On the first night, a bang on the ceiling above her room frightened her awake. She pulled the covers up to her chin and listened, not daring to move. She glanced around the moonlit room through slits between her eyelids.
Another bump in the middle of the night sent her scampering into her mom’s bed. Without a word, Milicent’s mom hugged her as she had done when they shared a bed after the death of the family’s patriarch.
“I had a nightmare.” She pressed herself against her mom.
“It’s okay, honey.” Her mom combed her fingers through Milicent’s hair. “You can sleep with me until you’re ready to go back to your own bed.”
“Thanks, Mom.” Milicent did not want to alarm her mom by disclosing her terrifying experience. Her mom’s comforting touch soothed her away into slumber.
They spent their first-day cleaning and setting up their new home. The full day of activities pushed the previous night’s ordeal from Milicent’s mind.
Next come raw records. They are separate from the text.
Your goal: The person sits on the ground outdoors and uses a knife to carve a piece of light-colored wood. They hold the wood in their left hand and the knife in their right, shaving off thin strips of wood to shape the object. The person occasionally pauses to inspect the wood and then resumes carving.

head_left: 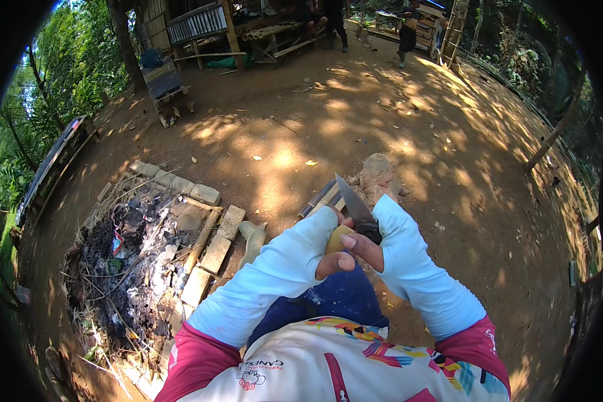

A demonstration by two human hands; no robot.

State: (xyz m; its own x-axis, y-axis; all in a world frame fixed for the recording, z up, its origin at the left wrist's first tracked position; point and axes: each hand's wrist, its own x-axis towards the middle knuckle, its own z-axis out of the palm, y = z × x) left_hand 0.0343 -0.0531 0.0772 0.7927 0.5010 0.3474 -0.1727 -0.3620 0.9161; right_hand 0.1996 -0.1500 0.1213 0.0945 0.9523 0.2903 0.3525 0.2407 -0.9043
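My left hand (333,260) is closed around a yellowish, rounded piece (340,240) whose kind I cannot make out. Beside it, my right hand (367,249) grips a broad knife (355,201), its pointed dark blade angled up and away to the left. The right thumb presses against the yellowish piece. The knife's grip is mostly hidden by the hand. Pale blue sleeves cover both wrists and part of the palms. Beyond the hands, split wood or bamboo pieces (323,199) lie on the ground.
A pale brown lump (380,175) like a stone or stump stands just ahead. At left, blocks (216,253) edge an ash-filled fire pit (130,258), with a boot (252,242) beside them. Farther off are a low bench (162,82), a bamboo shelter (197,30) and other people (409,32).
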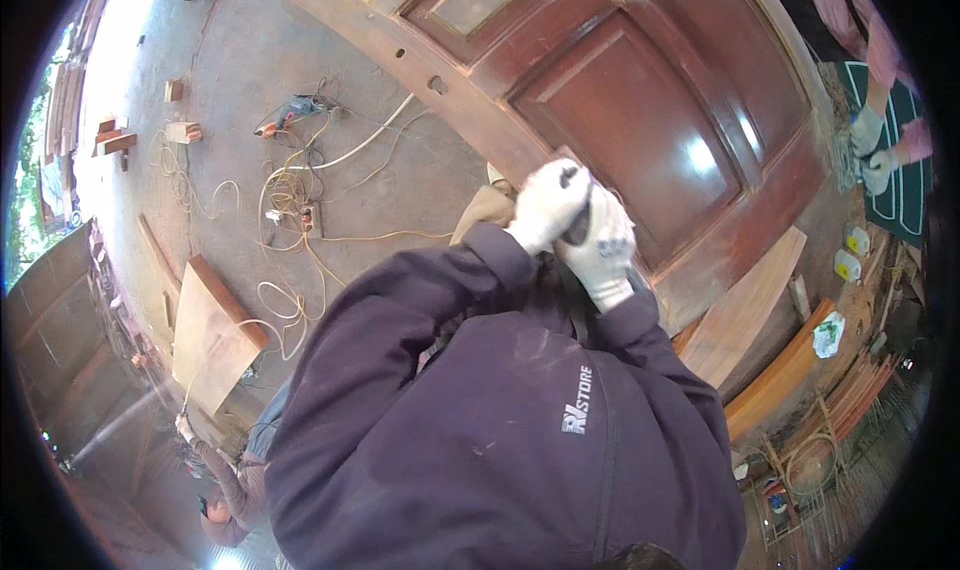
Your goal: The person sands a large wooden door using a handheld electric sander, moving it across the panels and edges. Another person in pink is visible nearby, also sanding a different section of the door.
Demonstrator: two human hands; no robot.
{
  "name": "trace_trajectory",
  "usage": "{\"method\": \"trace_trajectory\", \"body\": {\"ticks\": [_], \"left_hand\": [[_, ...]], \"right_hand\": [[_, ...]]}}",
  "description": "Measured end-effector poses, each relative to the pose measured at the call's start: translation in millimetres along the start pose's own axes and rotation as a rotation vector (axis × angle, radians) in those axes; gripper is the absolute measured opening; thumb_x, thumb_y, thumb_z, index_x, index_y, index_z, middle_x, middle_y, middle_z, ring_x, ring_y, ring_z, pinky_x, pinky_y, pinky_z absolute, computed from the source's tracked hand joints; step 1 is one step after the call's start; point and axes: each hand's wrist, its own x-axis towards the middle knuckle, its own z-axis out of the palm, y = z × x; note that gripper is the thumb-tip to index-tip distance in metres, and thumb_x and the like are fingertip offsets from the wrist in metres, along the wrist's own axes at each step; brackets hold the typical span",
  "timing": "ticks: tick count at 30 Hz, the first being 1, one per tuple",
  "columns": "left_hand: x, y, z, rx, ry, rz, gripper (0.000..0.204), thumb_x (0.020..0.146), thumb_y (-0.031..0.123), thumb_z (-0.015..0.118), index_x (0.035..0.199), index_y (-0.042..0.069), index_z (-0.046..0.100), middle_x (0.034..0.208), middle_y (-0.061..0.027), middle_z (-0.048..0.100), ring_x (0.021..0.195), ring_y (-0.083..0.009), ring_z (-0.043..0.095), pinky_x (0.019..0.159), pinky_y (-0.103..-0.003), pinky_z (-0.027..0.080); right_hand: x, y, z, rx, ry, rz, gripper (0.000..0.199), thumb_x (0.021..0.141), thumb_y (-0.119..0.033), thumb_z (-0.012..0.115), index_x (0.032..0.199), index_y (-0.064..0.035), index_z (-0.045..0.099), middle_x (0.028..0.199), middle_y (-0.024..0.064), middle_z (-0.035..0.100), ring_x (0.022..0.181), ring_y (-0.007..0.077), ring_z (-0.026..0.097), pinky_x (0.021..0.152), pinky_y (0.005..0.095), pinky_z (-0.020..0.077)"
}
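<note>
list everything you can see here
panel door: 1, reddish, upper right
power tool: 1, blue and orange, upper left
cords: several, yellow and white, left
wood blocks: several, brown, upper left
slanted board: 1, tan, left
flat plank: 1, light brown, right
curved timber: 1, orange, right
containers: 2, yellow and white, right
first worker: 1, brownish top, lower left
second worker: 1, pink sleeves, upper right
dark item: 1, blackish, centre, kind unclear
jacket: 1, dark purple, lower centre
left hand: 1, white glove, centre
right hand: 1, white glove, centre
</note>
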Motion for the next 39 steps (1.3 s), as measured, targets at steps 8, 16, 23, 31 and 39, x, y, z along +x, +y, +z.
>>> {"method": "trace_trajectory", "body": {"ticks": [8,16,23,31,39], "left_hand": [[144,1,-162,-0.097,0.086,0.051,0.032,0.095,0.032,0.062,0.097,0.001,0.072,0.089,-0.0146,0.073,0.081,-0.0196,0.068,0.078,-0.035,0.054],[172,-14,-141,-0.171,0.033,0.034,0.036,0.092,0.034,0.068,0.105,0.001,0.073,0.095,-0.0105,0.075,0.085,-0.0165,0.068,0.079,-0.032,0.053],[47,12,-13,-0.064,-0.105,0.065,0.038,0.093,0.035,0.067,0.101,-0.002,0.070,0.089,-0.0157,0.072,0.082,-0.0211,0.069,0.078,-0.036,0.053],[-36,43,92,0.167,-0.453,0.086,0.043,0.092,0.042,0.062,0.104,0.002,0.073,0.098,-0.0204,0.073,0.096,-0.0333,0.071,0.086,-0.041,0.053],[7,39,40,0.187,-0.575,0.095,0.038,0.087,0.035,0.070,0.100,-0.001,0.073,0.093,-0.0156,0.075,0.087,-0.0199,0.071,0.080,-0.036,0.054]], "right_hand": [[170,-112,74,0.058,0.097,-0.124,0.084,0.070,-0.043,0.082,0.136,-0.0026,0.051,0.127,0.0159,0.061,0.116,0.0320,0.059,0.103,0.0424,0.0458],[179,-97,46,0.149,0.054,-0.048,0.078,0.075,-0.039,0.079,0.141,-0.0083,0.050,0.123,0.0131,0.065,0.111,0.0291,0.063,0.098,0.0407,0.0484],[-4,12,-33,0.341,-0.042,0.247,0.088,0.069,-0.034,0.084,0.145,-0.0070,0.049,0.139,0.0198,0.057,0.135,0.0365,0.049,0.112,0.0445,0.0409],[-310,160,-37,0.580,-0.483,0.976,0.024,0.084,-0.021,0.076,0.099,-0.0014,0.073,0.085,0.0029,0.075,0.082,0.0131,0.068,0.077,0.0318,0.0535],[-274,77,96,1.164,-0.031,1.043,0.039,0.091,-0.024,0.073,0.123,-0.0029,0.066,0.118,0.0121,0.070,0.110,0.0253,0.065,0.093,0.0383,0.0501]]}}
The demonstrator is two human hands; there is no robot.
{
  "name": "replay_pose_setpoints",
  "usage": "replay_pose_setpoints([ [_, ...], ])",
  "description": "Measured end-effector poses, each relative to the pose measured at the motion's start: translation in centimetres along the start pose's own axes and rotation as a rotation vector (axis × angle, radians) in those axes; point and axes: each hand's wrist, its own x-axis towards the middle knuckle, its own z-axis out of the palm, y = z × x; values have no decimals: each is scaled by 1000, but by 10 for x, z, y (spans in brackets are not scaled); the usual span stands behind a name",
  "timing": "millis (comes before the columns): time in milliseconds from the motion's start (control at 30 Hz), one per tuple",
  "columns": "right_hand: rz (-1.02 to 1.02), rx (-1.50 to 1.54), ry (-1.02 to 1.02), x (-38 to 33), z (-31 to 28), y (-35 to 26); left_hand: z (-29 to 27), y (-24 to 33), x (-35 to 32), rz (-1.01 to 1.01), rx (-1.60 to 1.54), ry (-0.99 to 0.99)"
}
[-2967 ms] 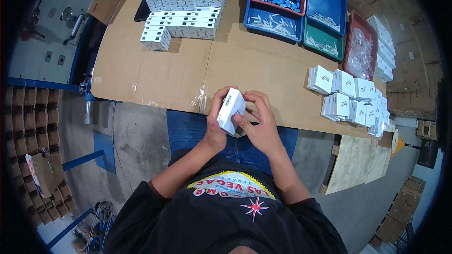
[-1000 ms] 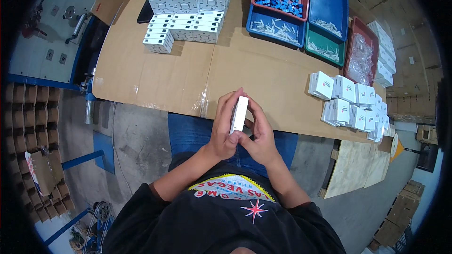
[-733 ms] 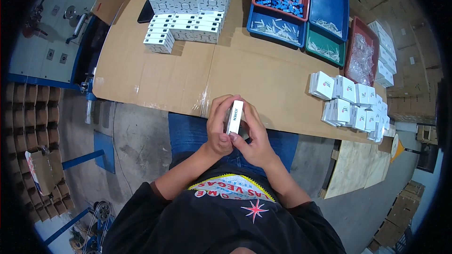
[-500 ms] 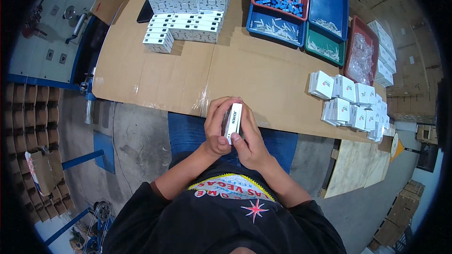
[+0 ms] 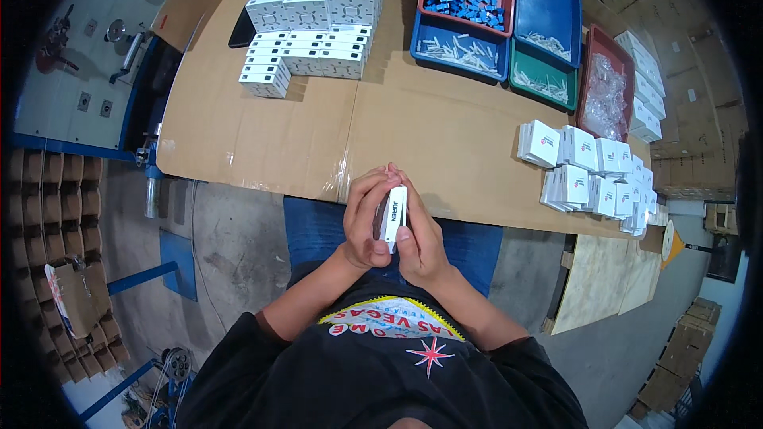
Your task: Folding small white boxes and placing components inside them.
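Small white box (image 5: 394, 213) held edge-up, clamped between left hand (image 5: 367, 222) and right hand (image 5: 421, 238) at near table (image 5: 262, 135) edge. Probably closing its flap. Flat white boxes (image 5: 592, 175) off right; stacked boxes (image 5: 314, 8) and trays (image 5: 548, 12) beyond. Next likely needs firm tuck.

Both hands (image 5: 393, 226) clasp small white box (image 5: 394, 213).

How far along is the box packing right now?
Done, it seems: stacked rows of white boxes at the table's far left. In hand: the left hand and right hand press one small box between them, edge-on to the camera. Left: a loose pile of boxes at the right, and trays of parts; whether those boxes are filled cannot be told.
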Motion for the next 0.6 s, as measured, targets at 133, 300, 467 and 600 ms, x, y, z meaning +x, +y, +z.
replay_pose_setpoints([
  [133,-15,3,86,1,-2,4,3,2,3,21,19,-40],
  [300,82,-20,167,0,-11,6,4,19,15,-205,-18,-180],
  [467,22,-102,190,2,-12,7,9,34,21,-622,-143,-239],
  [600,1,-61,154,3,-19,10,7,27,18,-841,-563,-158],
])
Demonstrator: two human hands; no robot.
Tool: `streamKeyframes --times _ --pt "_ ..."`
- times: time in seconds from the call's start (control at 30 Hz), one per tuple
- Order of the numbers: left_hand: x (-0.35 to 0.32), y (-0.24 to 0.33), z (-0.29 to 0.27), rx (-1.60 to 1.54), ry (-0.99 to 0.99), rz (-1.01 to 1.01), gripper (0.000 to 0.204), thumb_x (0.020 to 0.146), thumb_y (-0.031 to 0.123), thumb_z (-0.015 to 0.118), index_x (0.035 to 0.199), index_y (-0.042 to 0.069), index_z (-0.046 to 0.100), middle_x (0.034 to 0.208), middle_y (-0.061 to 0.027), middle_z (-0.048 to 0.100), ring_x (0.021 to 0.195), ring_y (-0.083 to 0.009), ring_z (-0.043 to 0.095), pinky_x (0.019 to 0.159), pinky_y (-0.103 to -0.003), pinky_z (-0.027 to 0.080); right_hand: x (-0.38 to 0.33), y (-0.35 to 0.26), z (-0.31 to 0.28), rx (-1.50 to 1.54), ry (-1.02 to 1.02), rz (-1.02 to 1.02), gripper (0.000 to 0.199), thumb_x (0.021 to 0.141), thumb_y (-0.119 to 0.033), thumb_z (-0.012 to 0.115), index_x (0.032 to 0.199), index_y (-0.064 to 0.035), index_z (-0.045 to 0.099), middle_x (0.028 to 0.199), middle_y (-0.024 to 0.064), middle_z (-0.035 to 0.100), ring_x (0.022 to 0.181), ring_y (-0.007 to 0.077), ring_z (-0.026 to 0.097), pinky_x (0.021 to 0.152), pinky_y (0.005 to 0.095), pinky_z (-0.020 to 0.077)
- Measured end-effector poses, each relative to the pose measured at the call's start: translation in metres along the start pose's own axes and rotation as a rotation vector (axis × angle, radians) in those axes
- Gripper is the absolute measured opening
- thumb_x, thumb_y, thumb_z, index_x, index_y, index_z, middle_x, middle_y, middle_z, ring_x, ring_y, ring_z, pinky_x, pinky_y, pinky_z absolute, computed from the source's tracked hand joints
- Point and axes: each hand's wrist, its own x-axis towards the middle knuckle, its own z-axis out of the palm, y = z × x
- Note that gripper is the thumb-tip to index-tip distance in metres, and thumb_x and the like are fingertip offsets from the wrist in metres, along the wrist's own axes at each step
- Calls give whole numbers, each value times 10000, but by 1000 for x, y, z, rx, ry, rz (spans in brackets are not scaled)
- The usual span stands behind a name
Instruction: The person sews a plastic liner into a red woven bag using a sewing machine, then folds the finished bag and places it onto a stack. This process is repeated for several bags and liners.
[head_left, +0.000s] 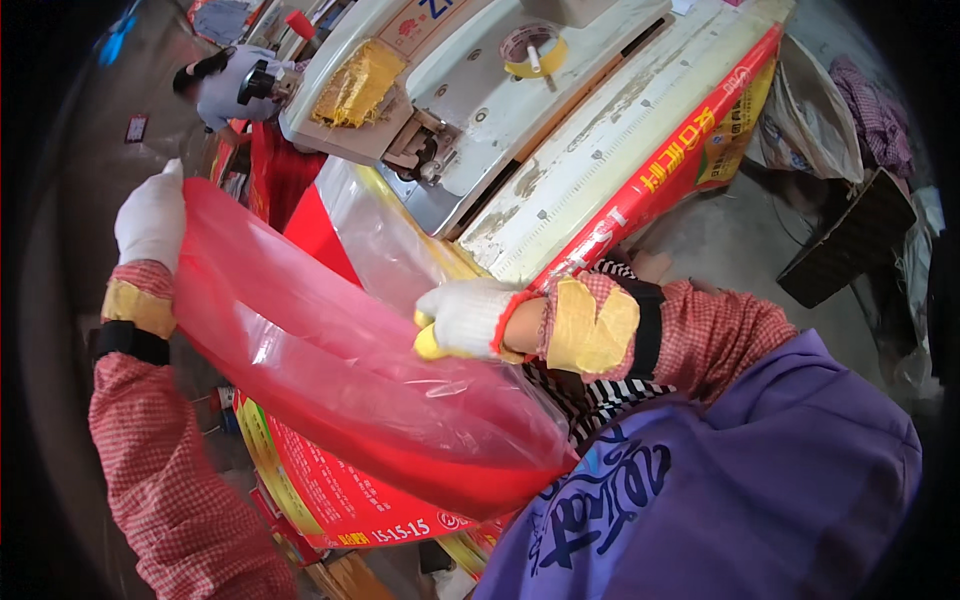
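We've got both gloved hands on a translucent red plastic liner bag [340, 370] here. Our left hand [152, 218] is closed on the bag's far upper edge, up by the left side of the view, and our right hand [465, 318] is clamped shut on the near edge closer to the middle, so the plastic is stretched out between the two. The liner sits over a red printed woven sack [350, 500] that hangs down off the near edge of the sewing machine table [600, 150]. A clear plastic sheet [385, 240] pokes up just behind the red one, right under the machine head [420, 140]. A roll of yellow tape [533, 50] rests on the white machine top, well apart from our hands.
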Motion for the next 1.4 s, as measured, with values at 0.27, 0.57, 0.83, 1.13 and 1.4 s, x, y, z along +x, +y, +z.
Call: streamKeyframes --times 0.27,0.57,0.83,1.13,1.4 --pt "65 -31 109 -333 234 -112 249 847 179 441 1020 48 562 920 -225 618 920 -373 592 769 -429 477 -24 -56 69 -477 641 -457 239 837 -260 487 951 -59 549 901 169 610 792 361 590 688 448 455" --pt "-4 224 146 -421 249 191 259 790 132 497 1045 151 539 973 -94 578 820 -291 612 568 -377 502 -125 97 -5 54 334 26 268 810 -274 557 1043 -147 595 924 160 626 840 272 621 705 356 490" --pt "8 213 148 -932 683 323 168 644 52 624 800 115 613 859 -82 586 808 -307 560 683 -371 461 -142 64 -4 487 518 122 370 821 -97 547 1191 -104 561 831 78 646 730 58 559 683 213 456" --pt "-8 199 133 -897 421 486 166 754 106 579 912 114 626 831 -167 604 852 -322 578 676 -406 463 -146 58 -13 -487 461 183 210 775 -193 553 955 -120 632 723 137 624 672 315 621 605 375 506" --pt "-29 199 100 -765 18 376 226 874 231 437 933 157 642 779 -123 627 714 -305 611 623 -416 469 -152 46 -12 -506 168 379 489 782 -192 520 1269 -195 475 701 110 607 636 290 609 581 382 496"
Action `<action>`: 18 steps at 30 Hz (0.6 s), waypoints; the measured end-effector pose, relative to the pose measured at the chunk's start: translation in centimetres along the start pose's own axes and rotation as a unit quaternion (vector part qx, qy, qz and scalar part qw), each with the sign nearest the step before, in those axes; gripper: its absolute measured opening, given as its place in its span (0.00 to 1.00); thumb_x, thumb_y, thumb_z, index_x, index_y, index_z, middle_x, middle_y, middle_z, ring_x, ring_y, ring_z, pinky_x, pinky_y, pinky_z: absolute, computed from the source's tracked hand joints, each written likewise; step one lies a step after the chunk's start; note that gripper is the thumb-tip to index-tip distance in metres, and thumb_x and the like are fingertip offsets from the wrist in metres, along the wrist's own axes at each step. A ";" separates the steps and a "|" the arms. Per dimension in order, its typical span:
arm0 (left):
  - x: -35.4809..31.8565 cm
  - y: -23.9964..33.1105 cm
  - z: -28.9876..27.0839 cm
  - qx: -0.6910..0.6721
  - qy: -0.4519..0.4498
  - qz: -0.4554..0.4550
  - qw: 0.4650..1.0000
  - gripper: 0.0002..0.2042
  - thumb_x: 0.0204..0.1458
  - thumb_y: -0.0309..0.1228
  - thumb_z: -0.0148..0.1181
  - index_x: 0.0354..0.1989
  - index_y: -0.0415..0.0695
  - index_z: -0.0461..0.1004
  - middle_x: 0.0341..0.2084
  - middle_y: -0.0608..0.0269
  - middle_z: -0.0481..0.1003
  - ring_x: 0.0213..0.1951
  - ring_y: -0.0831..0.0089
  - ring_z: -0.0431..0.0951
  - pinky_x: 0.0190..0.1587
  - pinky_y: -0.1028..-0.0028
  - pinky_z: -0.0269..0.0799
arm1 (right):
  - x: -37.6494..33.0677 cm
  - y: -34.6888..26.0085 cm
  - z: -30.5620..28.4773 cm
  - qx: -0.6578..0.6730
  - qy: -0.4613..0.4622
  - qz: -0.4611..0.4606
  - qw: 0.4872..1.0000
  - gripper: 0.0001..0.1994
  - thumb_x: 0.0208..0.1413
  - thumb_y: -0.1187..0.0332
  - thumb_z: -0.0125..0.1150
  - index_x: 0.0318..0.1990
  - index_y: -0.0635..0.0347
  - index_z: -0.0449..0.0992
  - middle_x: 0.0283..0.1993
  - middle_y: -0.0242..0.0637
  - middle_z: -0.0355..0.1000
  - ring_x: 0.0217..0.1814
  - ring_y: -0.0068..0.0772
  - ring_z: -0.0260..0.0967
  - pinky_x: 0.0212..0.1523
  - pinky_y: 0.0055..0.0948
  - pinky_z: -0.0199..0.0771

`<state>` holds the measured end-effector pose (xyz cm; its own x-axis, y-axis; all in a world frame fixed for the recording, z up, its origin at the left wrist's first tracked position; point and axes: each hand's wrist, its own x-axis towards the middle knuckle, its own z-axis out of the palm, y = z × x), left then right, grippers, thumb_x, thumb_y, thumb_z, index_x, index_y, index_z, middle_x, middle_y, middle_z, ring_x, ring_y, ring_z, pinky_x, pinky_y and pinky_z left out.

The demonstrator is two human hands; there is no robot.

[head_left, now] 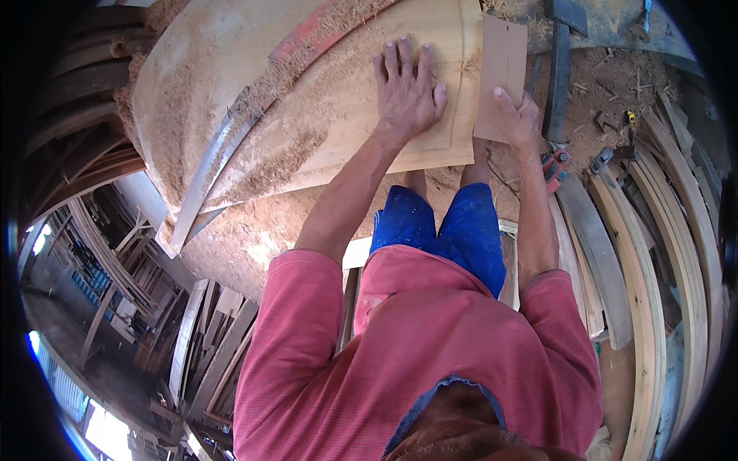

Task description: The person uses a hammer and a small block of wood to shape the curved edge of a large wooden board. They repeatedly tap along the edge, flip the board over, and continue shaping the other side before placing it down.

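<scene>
We see the left hand (407, 88) lying flat, fingers spread, on the pale wooden board (361, 115) atop the sawdust-covered workbench (192, 69). The right hand (519, 119) grips a brown cardboard sheet (501, 69), thumb on top, just beside the board's right edge.

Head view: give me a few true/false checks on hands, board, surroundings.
1. The left hand lies flat, fingers spread, on the pale wooden board. True.
2. The right hand holds a hammer. False: it grips the lower edge of a thin brown panel.
3. Sawdust covers part of the board. True.
4. The person wears a green shirt. False: a red shirt with blue shorts.
5. Curved wooden strips lie at the right. True.
</scene>
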<state>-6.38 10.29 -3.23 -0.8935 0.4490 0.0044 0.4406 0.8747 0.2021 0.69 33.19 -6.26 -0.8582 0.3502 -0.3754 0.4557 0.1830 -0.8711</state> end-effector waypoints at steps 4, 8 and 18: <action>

At nightfall, the traumatic memories of the night before returned when Milicent prepared for bed. She forced herself to confront her fears and sleep in her own bed. The alarm clock displayed ten thirty. Exhausted from the full day of work, she dropped on the bed and fell asleep almost immediately.
A loud bang stopped her heart and made her spring up in bed. She froze, only moving her eyes to survey her surroundings.
She clutched her throat and gasped from objects tumbling around in the attic above her. The rolling noise moved to her closet and dropped through a ceiling door to the floor inside the closet. The closet’s sliding door rattled. The clock showed the midnight hour.
Milicent hopped off the bed and darted out of the room. She dived under the covers of her mother’s bed, shivering from a cold sweat. Her mom wrapped an arm around her and kissed the wet hair at the back of Milicent’s head.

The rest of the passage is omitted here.